Task item:
A full, word-for-word copy of the listing below is needed; leave the images out of it.

Start of Block

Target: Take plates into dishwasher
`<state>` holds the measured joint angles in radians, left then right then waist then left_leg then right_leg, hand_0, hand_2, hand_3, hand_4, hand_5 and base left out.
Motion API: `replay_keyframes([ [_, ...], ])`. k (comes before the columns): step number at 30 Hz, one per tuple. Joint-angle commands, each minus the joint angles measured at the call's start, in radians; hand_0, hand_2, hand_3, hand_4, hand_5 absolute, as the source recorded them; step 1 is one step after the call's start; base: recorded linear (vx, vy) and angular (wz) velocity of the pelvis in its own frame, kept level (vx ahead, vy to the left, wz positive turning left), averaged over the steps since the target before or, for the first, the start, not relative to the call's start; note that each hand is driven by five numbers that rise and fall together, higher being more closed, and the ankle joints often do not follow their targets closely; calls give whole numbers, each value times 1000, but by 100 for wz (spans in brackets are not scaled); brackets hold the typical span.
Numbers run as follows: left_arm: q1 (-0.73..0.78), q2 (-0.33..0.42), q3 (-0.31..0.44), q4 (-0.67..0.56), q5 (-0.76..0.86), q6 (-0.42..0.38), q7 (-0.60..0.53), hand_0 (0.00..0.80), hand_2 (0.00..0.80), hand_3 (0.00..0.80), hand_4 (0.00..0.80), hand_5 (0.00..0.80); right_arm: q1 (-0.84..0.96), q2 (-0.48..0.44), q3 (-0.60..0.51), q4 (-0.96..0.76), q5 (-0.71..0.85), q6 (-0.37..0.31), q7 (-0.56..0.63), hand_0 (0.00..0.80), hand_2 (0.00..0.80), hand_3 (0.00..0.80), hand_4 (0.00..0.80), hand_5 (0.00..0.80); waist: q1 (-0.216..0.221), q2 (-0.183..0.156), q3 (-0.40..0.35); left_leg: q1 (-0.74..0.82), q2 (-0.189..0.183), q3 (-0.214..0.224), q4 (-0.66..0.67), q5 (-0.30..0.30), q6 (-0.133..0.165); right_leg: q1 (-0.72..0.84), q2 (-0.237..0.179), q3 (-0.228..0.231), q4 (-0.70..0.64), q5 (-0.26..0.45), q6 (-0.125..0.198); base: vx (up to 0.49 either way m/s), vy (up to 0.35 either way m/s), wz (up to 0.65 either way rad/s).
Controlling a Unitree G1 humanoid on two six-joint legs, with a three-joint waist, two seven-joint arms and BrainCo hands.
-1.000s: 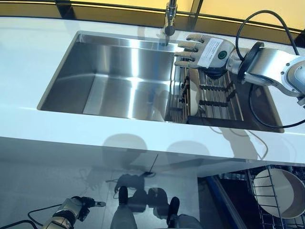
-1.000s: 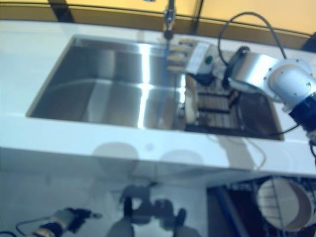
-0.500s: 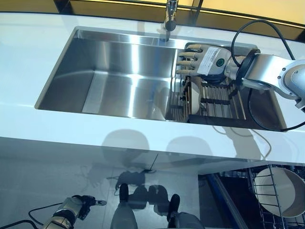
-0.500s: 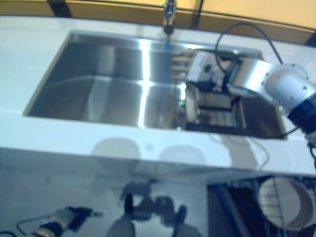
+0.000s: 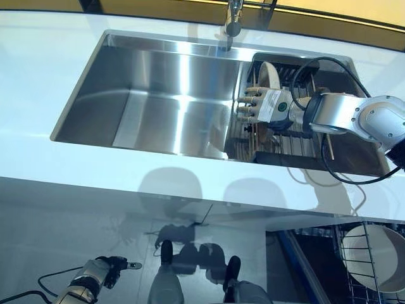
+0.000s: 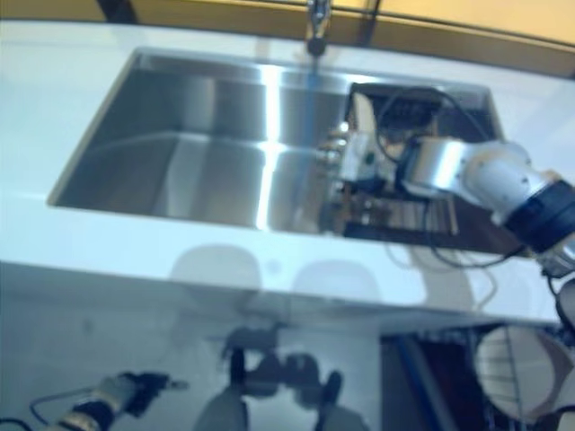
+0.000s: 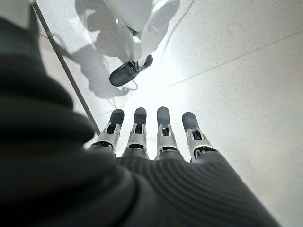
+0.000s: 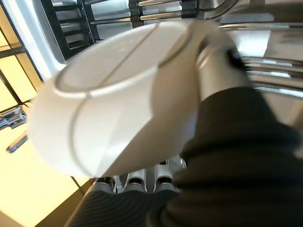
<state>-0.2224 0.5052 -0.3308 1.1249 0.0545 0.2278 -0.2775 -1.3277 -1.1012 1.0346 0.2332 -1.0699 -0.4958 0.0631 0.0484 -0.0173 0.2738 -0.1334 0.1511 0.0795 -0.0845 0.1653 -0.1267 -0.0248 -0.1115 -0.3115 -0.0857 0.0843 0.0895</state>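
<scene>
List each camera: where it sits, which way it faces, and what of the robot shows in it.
Left eye view: on the head, looking down at the sink; the right hand reaches over the rack by a plate, the left hand hangs low.
Right eye view: beside it, same scene; both show the faucet.
Left wrist view: on the left wrist, facing the floor past straight fingers.
Right wrist view: on the right wrist, facing a plate held close, rack bars behind.
</scene>
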Motion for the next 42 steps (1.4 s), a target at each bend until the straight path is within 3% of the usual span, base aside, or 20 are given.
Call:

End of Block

Solution for this exercise:
Target: Take plates into dishwasher
`<state>` holds the measured joint angles in radians, left then right then waist then left_leg then right_leg, hand_0, hand_2, hand_3, hand_4, hand_5 and base left out.
Motion API: `replay_keyframes([ [_, ...], ])`. k (comes before the columns): step number at 30 Hz, one per tuple. Joint-angle commands, each minus the joint angles measured at the call's start, in radians; hand_0, hand_2, hand_3, hand_4, hand_5 absolute, as the source recorded them; step 1 is one step after the call's start; base: recorded linear (vx, vy) and angular (wz) velocity of the pelvis in its own frame, kept level (vx ahead, vy to the left, wz positive turning left), averaged over the steps since the target before or, for the first, the start, not relative to the call's start; note that each hand is driven by five numbers that rise and fall together, higher being more closed, and the ankle joints often do not follow their targets closely; calls give whole numbers, each value times 1000, but by 100 for wz (spans in brackets are not scaled); brackets hold the typical span.
Numbers run as follows: left_arm: q1 (-0.73..0.78), q2 (-0.33..0.42), q3 (-0.31..0.44), q4 (-0.67..0.56), q5 (-0.76..0.86), q6 (-0.42..0.38), q7 (-0.60..0.53), hand_0 (0.00..0.80), hand_2 (0.00..0.80), hand_3 (0.00..0.80), hand_4 (0.00..0.80), hand_5 (0.00..0.80); right_arm: q1 (-0.84..0.96), q2 (-0.48..0.44), q3 (-0.60..0.51), q4 (-0.96..0.76), q5 (-0.71..0.85), q6 (-0.37..0.31), q7 (-0.56..0.63), hand_0 (0.00..0.80), hand_2 (0.00..0.80), hand_3 (0.00..0.80), hand_4 (0.00..0.80), hand_5 (0.00..0.80); waist: q1 (-0.216..0.221), q2 (-0.183..0.156), q3 (-0.40..0.35); left_leg: q1 (-0.74..0.82), q2 (-0.189..0.183), q3 (-0.214..0.224), q4 (-0.66..0.67), q5 (-0.30..0.30), q6 (-0.133..0.165); right_leg: q1 (-0.72..0.84), q2 (-0.237..0.179), q3 (-0.228..0.231), q4 (-0.70..0.64), q5 (-0.26..0.45), q6 (-0.125..0.198); base: vx (up to 0.49 either way m/s), vy (up to 0.35 either way m/s), wz (up to 0.65 either way rad/s).
Controlling a Unitree G1 humanoid on two six-joint legs, with a three-joint waist, two seven-joint arms and BrainCo hands.
-1.000s: 
-1.000s: 
-0.500s: 
-0.500s: 
+0.000s: 
+0.000s: 
+0.000s: 
+0.000s: 
<state>-0.2224 0.5052 -0.3308 1.1249 0.0545 0.2278 -0.2775 -1.3277 -1.1012 1.0346 0.2332 -1.0699 -0.4958 0.0631 0.0484 -0.0173 0.2738 -0.1334 0.1511 0.0795 -0.0845 0.1653 -0.1267 -0.0248 -0.1115 -0.3115 -0.0857 0.0843 0.0895</state>
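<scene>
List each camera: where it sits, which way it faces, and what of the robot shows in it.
Left eye view: on the head, looking down at the sink; the right hand reaches over the rack by a plate, the left hand hangs low.
Right eye view: beside it, same scene; both show the faucet.
Left wrist view: on the left wrist, facing the floor past straight fingers.
Right wrist view: on the right wrist, facing a plate held close, rack bars behind.
</scene>
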Motion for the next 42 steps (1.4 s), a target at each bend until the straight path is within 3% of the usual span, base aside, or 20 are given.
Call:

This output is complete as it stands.